“What would be more absurd than to ask that you give yourself to me, you who are all in all? And how will you give yourself to me if you do not at the same time give me heaven and earth and all that are in them? And, even more, how will you give me yourself if you do not also give me myself? And when I thus rest in the silence of contemplation, you, Lord, answer me within my heart, saying: “Be yours and I too will be yours!” - Nicholas of Cusa
Surely the angels work through Disney movies. They’re getting more and more spiritual. I’m happy for the kids growing up on Soul, Inside Out, and Coco.
I recently watched Moana for the first time. There’s one three minute scene that is so dense with deep messages I wanted to unpack it fully.
The scene is of Maui hitting rock bottom. The valley of his hero’s journey.
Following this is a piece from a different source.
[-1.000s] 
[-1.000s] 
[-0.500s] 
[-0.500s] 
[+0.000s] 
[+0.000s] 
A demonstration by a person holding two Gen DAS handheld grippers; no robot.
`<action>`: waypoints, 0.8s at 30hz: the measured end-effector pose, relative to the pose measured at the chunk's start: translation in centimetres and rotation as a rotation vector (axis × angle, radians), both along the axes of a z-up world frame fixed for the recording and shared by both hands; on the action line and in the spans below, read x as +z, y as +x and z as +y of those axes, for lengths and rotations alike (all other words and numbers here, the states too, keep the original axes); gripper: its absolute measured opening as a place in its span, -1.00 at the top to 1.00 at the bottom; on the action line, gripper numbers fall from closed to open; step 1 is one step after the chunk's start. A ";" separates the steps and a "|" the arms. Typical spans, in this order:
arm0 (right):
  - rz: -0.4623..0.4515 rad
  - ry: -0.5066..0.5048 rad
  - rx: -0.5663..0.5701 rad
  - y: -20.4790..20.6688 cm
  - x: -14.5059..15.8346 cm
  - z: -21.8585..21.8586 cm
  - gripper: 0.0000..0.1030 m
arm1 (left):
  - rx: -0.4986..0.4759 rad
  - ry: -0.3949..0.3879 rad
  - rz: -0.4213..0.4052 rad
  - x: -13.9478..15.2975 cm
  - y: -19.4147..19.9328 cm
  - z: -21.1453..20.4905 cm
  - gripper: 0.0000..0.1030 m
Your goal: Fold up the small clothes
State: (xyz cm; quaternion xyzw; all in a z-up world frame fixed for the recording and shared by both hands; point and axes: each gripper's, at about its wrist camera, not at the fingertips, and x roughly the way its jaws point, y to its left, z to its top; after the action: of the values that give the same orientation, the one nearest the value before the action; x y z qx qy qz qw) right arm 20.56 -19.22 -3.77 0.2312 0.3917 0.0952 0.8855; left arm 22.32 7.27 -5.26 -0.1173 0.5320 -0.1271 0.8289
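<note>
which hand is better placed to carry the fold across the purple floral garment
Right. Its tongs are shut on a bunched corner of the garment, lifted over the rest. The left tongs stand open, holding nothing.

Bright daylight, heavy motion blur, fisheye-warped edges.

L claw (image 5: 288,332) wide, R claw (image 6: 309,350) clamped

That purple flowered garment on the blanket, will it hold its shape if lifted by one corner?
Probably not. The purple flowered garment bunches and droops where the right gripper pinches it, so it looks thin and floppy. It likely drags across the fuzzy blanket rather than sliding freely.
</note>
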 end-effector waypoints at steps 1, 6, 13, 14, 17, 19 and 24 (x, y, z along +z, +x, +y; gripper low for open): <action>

Here’s the clip on Youtube.
Moana and Maui are on a boat, on their mission. Maui doesn’t want to go on. He’s lost his divinely blessed, ultra powerful, fish hook weapon, and he feels helpless.
Moana thinks to ask Maui about his tattoos. Maui says each tattoo, a permanent mark on his body, shows up “when he earns them”.
(Lesson 1: The body keeps the score.)
Moana asks Maui about a specific tattoo of his parents throwing him into the sea. Maui doesn’t want to talk about it. Moana says if he doesn’t open up now, she’ll just keep asking.
(Lesson 2: Life will keep poking at us (Moana literally pokes him with an oar) until we open up and confront what is inside us).
Moana says she needs to fulfill her quest and save the island. And it’s just her and Maui on that boat. And she wants to help Maui, but can’t if he doesn’t let her.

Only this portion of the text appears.